Tell me about one of your anecdotes with Dalí.

Once I visited him with five chained women… They were lesbian Maoist revolutionaries and came from Lyon to interpret my play Fando and Lis. I received a call from Dalí saying he wanted to perform a cybernetic work at midnight. When the five women heard it they went wild, they really wanted to come with me. I said “fine, but we can’t just show up there. It has to be somewhat special… you have to come chained. I’m going to chain you!” But chaining someone is not as easy as it seems. We had to go to the Bazar of the Hotel de Ville, where we bought five meters of chains and the concierge lent us a few locks.

I can imagine Dalí really liking your idea…

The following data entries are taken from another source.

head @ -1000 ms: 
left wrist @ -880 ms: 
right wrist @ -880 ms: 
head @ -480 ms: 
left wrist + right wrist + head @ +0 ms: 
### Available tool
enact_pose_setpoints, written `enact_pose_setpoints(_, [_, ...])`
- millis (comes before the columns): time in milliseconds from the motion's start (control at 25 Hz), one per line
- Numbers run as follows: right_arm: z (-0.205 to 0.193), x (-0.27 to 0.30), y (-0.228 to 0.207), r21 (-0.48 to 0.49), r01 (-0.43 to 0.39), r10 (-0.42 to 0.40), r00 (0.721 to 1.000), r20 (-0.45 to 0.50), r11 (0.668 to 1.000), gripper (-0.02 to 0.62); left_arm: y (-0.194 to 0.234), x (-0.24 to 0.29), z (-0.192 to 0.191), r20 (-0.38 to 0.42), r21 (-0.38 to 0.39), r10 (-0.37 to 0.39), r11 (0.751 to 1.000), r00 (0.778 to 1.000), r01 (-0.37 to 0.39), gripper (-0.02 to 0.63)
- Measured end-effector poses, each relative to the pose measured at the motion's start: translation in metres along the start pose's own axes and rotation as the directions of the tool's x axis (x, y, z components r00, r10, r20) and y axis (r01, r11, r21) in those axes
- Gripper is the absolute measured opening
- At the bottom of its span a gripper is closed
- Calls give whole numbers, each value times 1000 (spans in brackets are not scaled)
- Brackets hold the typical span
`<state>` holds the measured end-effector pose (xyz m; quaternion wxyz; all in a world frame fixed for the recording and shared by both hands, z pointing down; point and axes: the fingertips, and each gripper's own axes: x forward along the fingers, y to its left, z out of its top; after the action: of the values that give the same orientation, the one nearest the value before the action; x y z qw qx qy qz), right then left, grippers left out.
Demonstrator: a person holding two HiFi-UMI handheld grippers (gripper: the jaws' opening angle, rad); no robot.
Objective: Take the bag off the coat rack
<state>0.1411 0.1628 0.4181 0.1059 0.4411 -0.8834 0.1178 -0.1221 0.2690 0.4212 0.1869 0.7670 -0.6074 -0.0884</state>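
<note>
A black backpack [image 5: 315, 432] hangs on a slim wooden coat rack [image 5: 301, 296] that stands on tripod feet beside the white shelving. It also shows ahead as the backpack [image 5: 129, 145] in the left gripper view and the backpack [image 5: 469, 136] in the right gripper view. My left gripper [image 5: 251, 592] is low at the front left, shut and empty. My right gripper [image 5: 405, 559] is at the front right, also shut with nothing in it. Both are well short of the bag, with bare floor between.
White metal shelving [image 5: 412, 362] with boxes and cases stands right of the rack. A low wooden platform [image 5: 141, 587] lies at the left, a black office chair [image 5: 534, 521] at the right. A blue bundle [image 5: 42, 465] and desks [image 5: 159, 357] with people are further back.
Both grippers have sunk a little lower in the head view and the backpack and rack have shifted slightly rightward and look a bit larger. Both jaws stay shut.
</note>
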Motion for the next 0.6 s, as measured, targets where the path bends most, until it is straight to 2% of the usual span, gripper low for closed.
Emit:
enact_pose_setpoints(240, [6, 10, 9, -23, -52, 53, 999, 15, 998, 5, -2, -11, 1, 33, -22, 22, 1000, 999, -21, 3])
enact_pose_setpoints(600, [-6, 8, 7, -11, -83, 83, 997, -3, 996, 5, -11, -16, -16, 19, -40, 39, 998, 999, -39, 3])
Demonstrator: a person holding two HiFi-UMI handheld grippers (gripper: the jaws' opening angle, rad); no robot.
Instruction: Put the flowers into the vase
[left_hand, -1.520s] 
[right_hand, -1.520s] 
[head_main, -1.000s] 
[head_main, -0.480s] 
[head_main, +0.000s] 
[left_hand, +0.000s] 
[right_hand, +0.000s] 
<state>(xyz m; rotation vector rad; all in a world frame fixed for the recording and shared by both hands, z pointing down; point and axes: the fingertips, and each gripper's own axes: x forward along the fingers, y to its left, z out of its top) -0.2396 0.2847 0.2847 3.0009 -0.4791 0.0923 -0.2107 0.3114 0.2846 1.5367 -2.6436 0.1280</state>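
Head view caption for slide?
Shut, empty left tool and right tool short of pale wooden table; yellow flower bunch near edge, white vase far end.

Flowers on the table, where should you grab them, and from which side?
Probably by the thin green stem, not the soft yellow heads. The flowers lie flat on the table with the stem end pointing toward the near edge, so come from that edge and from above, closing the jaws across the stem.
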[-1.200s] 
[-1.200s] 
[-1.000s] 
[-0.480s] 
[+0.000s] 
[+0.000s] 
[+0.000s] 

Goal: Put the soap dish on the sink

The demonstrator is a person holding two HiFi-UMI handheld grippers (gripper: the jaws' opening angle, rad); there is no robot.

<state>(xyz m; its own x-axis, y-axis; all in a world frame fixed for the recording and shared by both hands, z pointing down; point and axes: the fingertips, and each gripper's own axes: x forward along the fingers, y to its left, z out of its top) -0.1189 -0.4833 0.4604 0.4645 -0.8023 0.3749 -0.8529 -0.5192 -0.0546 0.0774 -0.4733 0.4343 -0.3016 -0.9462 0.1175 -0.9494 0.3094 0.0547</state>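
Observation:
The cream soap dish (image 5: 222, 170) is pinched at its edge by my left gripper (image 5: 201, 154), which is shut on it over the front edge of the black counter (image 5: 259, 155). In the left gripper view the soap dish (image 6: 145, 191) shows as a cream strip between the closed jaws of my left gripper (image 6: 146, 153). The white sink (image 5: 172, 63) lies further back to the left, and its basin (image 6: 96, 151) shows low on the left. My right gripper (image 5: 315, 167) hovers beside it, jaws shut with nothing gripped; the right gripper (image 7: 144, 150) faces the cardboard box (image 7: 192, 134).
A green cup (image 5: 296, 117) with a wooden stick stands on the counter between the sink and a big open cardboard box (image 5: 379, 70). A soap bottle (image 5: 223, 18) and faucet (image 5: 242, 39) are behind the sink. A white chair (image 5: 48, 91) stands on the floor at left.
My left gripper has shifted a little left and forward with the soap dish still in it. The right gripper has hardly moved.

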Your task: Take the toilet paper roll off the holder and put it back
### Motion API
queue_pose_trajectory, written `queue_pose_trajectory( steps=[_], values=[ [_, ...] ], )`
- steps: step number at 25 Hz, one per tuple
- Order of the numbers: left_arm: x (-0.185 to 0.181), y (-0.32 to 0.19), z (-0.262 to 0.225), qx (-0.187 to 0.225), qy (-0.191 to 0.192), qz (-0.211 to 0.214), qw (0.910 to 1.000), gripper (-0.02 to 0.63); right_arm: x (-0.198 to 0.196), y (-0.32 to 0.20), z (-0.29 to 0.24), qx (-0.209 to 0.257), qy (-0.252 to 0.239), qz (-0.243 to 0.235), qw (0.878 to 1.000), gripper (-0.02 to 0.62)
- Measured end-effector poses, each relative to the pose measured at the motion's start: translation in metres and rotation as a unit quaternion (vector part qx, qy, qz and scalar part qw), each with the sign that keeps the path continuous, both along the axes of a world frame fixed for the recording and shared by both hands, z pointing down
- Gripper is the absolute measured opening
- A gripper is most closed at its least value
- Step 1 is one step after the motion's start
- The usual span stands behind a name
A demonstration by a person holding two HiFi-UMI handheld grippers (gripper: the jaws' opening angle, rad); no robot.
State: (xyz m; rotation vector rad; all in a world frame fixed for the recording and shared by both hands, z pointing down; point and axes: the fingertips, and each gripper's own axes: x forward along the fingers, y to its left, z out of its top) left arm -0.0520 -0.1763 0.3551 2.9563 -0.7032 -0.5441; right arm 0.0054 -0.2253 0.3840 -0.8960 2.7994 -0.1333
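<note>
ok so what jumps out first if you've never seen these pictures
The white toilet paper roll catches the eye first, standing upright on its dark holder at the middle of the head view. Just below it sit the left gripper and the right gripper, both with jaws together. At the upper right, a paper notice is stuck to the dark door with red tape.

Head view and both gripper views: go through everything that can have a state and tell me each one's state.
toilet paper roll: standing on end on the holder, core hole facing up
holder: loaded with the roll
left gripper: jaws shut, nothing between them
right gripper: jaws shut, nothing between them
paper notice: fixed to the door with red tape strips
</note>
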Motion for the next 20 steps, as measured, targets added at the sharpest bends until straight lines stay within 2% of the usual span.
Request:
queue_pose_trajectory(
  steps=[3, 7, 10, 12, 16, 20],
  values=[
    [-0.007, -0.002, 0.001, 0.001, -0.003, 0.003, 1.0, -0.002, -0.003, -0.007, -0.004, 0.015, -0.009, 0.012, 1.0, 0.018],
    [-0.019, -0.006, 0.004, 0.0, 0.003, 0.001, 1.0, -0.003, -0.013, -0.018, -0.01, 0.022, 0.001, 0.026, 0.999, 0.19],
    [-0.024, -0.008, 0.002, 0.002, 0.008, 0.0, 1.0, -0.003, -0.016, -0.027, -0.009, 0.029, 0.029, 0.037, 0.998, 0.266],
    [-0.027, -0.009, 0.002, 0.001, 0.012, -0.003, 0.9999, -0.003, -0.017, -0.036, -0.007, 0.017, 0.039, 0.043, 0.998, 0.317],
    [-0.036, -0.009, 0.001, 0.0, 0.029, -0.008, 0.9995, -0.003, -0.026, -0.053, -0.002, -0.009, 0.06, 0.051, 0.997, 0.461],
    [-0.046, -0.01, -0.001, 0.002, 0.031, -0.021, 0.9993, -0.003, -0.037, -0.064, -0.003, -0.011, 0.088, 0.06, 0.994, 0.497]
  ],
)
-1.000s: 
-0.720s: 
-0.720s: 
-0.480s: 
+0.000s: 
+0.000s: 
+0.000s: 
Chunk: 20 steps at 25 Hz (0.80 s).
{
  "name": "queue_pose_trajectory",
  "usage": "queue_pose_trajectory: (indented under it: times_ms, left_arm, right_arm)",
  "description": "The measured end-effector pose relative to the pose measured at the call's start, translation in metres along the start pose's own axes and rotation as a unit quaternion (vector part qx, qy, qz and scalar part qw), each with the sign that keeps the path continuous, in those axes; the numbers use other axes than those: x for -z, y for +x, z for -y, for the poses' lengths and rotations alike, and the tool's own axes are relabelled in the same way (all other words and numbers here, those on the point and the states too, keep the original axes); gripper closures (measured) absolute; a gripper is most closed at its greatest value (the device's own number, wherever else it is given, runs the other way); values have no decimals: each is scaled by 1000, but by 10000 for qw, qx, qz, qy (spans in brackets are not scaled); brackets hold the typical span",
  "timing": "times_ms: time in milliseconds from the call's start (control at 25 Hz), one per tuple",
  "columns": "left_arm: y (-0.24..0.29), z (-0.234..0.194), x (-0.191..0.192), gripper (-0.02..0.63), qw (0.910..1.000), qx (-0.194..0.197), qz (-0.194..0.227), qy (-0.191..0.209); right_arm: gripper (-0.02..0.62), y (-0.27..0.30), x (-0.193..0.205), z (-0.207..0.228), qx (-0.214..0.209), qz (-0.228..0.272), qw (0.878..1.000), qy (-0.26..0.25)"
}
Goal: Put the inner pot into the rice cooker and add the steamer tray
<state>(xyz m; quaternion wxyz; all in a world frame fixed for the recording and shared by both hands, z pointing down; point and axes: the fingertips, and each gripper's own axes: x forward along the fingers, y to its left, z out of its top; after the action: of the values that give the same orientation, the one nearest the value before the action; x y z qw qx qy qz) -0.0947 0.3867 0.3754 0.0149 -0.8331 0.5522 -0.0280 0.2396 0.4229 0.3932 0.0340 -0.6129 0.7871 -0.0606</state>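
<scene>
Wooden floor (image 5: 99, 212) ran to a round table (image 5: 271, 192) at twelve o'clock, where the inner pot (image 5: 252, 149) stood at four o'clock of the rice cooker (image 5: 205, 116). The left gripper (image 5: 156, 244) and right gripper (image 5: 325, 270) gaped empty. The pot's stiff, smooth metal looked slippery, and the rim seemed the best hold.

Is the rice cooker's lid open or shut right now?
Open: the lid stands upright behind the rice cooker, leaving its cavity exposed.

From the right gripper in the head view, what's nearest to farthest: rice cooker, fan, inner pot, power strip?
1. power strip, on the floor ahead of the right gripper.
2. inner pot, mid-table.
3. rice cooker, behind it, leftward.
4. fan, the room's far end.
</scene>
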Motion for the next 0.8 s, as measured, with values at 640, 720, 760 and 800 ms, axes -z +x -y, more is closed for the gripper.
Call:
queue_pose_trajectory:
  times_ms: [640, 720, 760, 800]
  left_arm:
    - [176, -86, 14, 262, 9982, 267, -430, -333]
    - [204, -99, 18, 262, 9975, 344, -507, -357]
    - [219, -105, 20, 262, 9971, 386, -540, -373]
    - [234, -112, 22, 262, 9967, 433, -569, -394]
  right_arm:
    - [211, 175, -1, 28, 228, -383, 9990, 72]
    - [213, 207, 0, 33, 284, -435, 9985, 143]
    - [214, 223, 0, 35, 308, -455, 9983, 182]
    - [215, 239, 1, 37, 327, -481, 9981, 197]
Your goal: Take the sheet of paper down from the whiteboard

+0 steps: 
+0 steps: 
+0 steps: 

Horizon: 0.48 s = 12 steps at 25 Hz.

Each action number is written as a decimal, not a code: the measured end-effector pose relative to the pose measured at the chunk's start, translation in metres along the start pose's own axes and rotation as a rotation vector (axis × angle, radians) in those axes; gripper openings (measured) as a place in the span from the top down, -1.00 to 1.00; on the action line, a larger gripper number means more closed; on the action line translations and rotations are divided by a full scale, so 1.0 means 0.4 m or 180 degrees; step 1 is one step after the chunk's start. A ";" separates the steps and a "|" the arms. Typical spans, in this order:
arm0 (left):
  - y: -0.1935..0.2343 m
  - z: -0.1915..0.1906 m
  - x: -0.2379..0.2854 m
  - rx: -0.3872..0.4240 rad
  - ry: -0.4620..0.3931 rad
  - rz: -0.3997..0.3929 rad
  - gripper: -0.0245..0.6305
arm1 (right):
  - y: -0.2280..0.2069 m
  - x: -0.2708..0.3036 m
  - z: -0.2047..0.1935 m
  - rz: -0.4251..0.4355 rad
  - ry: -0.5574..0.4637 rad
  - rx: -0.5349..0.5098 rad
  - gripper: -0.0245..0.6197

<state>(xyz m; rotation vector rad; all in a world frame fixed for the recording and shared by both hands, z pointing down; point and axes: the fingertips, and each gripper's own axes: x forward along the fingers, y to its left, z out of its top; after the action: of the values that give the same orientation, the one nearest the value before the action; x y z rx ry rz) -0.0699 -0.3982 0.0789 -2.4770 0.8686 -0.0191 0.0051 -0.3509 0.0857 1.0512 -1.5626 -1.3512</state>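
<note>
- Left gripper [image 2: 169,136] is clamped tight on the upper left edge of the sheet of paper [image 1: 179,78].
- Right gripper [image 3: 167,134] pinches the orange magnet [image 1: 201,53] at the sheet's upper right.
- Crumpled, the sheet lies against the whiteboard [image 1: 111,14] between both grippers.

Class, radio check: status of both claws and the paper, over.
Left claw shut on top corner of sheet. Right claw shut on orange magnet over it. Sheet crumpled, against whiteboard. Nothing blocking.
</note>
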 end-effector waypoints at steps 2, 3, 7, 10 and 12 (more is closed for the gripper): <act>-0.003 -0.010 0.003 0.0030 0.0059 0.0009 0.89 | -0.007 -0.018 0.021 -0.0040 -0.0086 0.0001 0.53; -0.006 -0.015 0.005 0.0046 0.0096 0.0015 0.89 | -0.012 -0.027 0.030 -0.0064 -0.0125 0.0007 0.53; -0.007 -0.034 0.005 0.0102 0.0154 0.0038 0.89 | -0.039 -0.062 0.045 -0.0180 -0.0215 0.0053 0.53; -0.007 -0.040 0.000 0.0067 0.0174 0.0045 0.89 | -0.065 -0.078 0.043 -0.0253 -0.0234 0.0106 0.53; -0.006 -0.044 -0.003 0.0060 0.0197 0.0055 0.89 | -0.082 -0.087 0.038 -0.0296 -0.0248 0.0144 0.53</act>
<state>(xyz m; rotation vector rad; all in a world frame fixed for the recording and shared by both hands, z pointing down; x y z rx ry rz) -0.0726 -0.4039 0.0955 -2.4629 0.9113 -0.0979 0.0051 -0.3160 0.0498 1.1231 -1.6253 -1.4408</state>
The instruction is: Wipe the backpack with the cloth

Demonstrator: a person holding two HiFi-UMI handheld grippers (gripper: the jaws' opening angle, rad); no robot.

Of course! He absolutely loved it. He was at the luxurious hotel Le Meurice, where the Nazis had their Kommandatur when they occupied Paris. When we got there, before I even asked, the doorman said: “Suite 103”. We went up the room and Dali was ecstatic: “They are my five slaves!” he shouted. But I wasn’t that sure, so I told him that none of them were at his service, and that they wouldn’t do anything against their will. But then one of them took her panties off and said “I want you to slap my butt!” I was surprised, but decided to just enjoy the spectacle of Dalí hitting her with a nard. As hard as it is to find a nard in Paris…

And what happened next?

He said that the “salve” and I should go to an orgy with him that night. I then said that I was a chaste man and that I wouldn’t get involved. He got even more enthusiastic and assigned me the role of “chaste voyeur”.

Do you identify with that role? I see you are very interested in sex… How about that painting with a naked man embracing a huge penis?

It is very simple: men have a small penis and they wish they had one as big as that. We all wish we were bigger, in every sense…

What do you think about life?

I am extremely lucky for not having to fight for anything except for dreaming.

The time is up. I tell him that I will have to do a lot of hermeneutics in order to write something worth reading. I quote Dalí “Let them talk about me, even if what they say is good” expecting his complicity. He gives me a dirty look, which I interpret as “Don’t you dare write nonsense for my interview”. I tell him I’ll send him a draft before publishing it… but I won’t, it would be too risky.

Ok, thank you very much for your time. It’s been a pleasure

Thank you, it’s been my pleasure.

I hope I can compose something interesting out of this chaos…

You’d better; otherwise I’ll whip your ass.

The interview ends at 3:37 pm. The artistic director of an opera and his assistants enter the apartment punctually. They want to propose him to adapt Fando and Lis. He stares at me with condescendence as I leave the place. Then he stands up, walks across the whole room and hugs me warmly. He looks up. I see a little child in his playroom: Arrabal as a self-made child.